Around noon, I tried to lay down with Sadie, but she wasn't having it. I think her morning nap wasn't really enough to carry her much longer than an hour of happy baby time, so she was cranky-tired. We got up and bounced, but as soon as I saw the eyes closing, I quickly scooped her up and took her to bed. She was asleep within minutes. I planned on laying there with her for 30-45 minutes to make sure she was really asleep...but I guess I needed a nap too! And before I knew it, it had been an hour and a half! She did sleep a little longer once I got up, so I did get a little time to myself. She slept until 2:15, which was just over a 2 hour nap!
We don't start our bedtime routine until about 6, so I'm hoping that 2 hours will carry her until then, if not then we'll see if we can work toward a longer afternoon nap. What are your experiences with nap time? Have you been successful at creating a nap schedule? How did you do it? I wanna hear your stories.
Monday, May 24, 2010
Basic word dissection will tell you that microcephaly means "small head." This is my latest and greatest worry over Sadie. Microcephaly is diagnosed when a child's head is lower than the 3rd percentile for their age. Last Monday I measured her head size and typed it into a website that told me she's in the 3rd percentile. She hasn't always been there, that means her head isn't growing as fast as it should.

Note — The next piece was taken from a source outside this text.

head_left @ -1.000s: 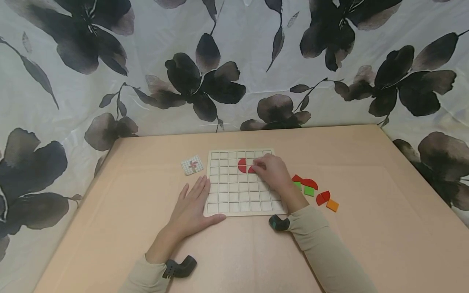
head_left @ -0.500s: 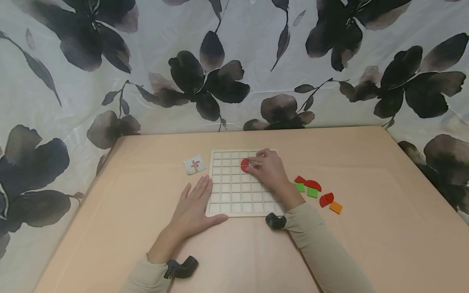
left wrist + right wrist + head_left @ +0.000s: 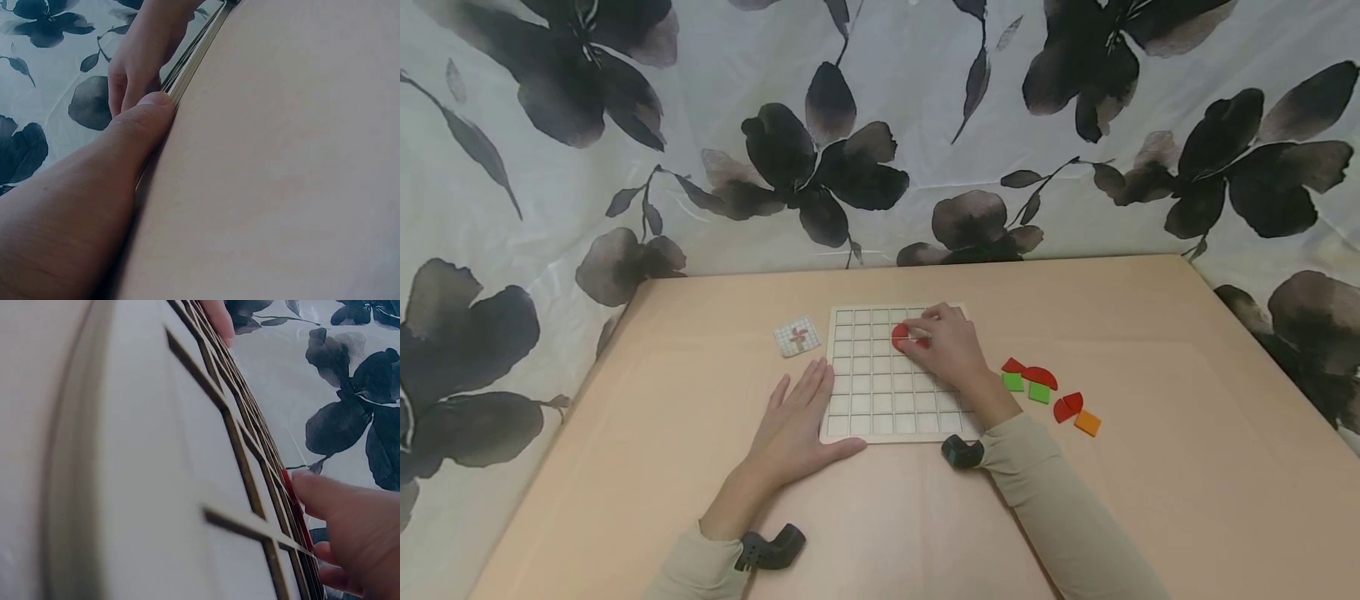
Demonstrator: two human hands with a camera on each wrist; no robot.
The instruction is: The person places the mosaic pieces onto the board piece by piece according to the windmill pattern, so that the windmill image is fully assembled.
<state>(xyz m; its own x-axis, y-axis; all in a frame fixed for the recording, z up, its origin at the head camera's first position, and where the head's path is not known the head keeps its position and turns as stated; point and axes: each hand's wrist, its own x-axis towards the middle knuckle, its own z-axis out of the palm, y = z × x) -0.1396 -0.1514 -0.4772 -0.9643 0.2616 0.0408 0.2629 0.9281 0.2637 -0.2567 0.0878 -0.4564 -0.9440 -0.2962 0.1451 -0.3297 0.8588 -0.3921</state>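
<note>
A pale grid board (image 3: 882, 405) lies flat on the table. My left hand (image 3: 793, 423) rests at its lower left corner, straight fingers along the left edge and thumb along the near edge. In the left wrist view that thumb (image 3: 147, 115) touches the board's side. Over the board's upper part, my right hand (image 3: 953, 343) touches red curved pieces (image 3: 896, 337) set in the grid. Its thumb and index tips stand apart on them, partly covering them. The right wrist view shows the thumb at one end of a red piece (image 3: 305, 526) and other fingers lower down.
A small card (image 3: 797, 336) with a red flower pattern on a grid lies left of the board. Right of it are loose pieces: a red half-round (image 3: 1039, 377), green squares (image 3: 1039, 392), red quarter-rounds (image 3: 1067, 407) and an orange square (image 3: 1087, 422). Flowered cloth (image 3: 850, 183) hangs behind the table.
My right hand has shifted slightly left and its thumb and index tips have spread over the red pieces, where earlier they were together at the right one. The left hand stays at the board's edge.
</note>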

I quickly started researching, and, as you probably know, the internet can be a blessing and a curse at the same time. I am finding this out VERY QUICKLY!! I saw videos of babies who had big bodies with tiny heads. I read things that said people with microcephaly have shortened life expectancies. I saw pictures of deformities. I read more, I watched YouTube videos, I read more, and I read more and I read more. And all the while I was crying, hysterically at one point. Was my baby's life expectancy going to be shortened? Was she going to look funny (this seems vain, but this is my biggest fear for my child...I don't want other kids to point and ask questions when we go out in public)? She's doing so well now, was her progress going to slow down and cause her serious developmental problems as she grows? I freaked out!!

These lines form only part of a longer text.